Je veux tout d'abord noter l'absence du
premier ministre ici, qui... pendant le vote de l'adoption finale du projet de
loi Stablex, qui a été adopté sous le bâillon. Donc, moi, je sens que le
premier ministre n'est vraiment pas fier. Et d'ailleurs on a remarqué très, très
fortement à quel point les députés de la CAQ n'étaient pas fiers d'adopter ce
projet de loi. Ils étaient gênés, c'était évident. D'habitude, quand il y a une
adoption finale, ils se lèvent debout, ils s'applaudissent et là, ils ne se
sont pas applaudis, donc ça en dit long. Ça en dit long sur à quel point ils ne
sont pas fiers de s'être aplaventris devant une compagnie étrangère américaine
qui vient ici bafouer et saccager notre territoire au détriment de la ville, au
détriment du bien commun, au détriment de l'intérêt collectif. Et c'est
vraiment honteux.
Moi, ce que je peux vous dire, c'est que
notre équipe de députés de Québec solidaire et toutes nos équipes, nous, on est
fiers. On est fiers parce qu'on s'est tenus debout toute la nuit, Christine, Guillaume,
d'autres députés, sans relâche pour défendre le bien commun, pour nous assurer
de ne pas balayer ces déchets dangereux dans la cour des générations futures.

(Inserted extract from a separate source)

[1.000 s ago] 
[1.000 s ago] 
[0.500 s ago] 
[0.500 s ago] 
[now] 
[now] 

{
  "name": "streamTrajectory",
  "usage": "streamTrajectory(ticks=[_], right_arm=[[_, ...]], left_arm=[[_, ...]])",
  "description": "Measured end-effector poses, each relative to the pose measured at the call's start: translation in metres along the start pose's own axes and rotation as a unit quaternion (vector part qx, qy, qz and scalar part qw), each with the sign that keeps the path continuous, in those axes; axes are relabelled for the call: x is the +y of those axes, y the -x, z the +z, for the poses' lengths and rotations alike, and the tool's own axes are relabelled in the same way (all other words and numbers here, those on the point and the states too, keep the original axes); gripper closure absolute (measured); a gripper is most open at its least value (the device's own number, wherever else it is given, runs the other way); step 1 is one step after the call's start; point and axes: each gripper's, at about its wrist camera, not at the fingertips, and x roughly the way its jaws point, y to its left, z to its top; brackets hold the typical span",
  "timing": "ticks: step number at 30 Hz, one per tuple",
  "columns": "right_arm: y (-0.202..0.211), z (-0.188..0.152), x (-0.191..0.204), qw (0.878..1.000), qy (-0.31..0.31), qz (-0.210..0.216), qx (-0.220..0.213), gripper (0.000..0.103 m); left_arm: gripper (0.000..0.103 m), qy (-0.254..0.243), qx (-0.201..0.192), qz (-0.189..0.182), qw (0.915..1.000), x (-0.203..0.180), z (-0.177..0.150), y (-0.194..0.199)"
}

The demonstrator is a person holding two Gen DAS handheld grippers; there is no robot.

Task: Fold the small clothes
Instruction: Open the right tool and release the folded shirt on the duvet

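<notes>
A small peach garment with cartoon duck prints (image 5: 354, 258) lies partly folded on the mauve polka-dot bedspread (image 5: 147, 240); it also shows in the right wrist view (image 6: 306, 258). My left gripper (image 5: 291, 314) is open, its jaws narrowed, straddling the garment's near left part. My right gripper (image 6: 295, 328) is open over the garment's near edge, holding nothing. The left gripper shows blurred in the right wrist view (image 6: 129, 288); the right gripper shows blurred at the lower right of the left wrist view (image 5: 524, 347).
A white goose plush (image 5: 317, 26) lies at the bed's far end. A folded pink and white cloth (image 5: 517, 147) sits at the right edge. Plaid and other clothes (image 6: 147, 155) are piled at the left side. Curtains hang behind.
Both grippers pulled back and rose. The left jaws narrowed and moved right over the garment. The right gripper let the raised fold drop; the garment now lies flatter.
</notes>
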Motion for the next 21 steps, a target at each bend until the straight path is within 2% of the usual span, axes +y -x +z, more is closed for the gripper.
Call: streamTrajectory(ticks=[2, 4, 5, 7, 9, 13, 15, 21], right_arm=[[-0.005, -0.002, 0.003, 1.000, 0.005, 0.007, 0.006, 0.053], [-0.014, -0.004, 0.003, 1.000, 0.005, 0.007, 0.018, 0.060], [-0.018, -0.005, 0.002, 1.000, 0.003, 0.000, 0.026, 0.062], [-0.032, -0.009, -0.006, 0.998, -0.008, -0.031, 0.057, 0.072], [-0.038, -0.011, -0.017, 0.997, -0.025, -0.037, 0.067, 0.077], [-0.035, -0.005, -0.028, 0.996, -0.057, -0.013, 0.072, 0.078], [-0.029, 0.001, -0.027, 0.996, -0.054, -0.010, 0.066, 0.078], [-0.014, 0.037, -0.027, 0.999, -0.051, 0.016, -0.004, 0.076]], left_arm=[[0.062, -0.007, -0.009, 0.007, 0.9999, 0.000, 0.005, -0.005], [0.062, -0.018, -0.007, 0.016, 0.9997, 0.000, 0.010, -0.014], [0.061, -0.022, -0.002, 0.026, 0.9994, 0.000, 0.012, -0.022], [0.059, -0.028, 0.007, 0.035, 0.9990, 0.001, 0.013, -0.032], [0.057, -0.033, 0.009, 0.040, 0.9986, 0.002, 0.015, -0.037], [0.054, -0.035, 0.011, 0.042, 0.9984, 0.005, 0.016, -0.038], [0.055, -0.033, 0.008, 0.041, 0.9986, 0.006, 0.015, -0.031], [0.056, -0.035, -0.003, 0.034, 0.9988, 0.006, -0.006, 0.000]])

Parce que c'est exactement ce que le projet de loi de François Legault et de la
CAQ fait, et je les comprends d'avoir honte, mais nous, on est fiers de nous
être tenus debout pour essayer de barrer la route à ce projet de loi, même s'ils
sont majoritaires, puis c'est eux, malheureusement, qui ont réussi.
Mme Labrie : Ils ont dit plusieurs
fois que c'était difficile pour eux de faire ce projet de loi là, mais qu'ils
étaient obligés de le faire. Moi, ce que je constate, c'est que les vrais choix
difficiles, ils ne les ont pas faits. Ils ne veulent pas aller au fond des
choses, ils ne veulent pas faire cet état général des lieux sur les déchets
dangereux au Québec. Ils ne veulent pas demander davantage de redditions de
comptes à l'entreprise. Ils ne veulent pas communiquer de l'information pour qu'on
puisse mieux comprendre la situation. Ils ne veulent pas s'engager à réduire
les importations de matières dangereuses américaines.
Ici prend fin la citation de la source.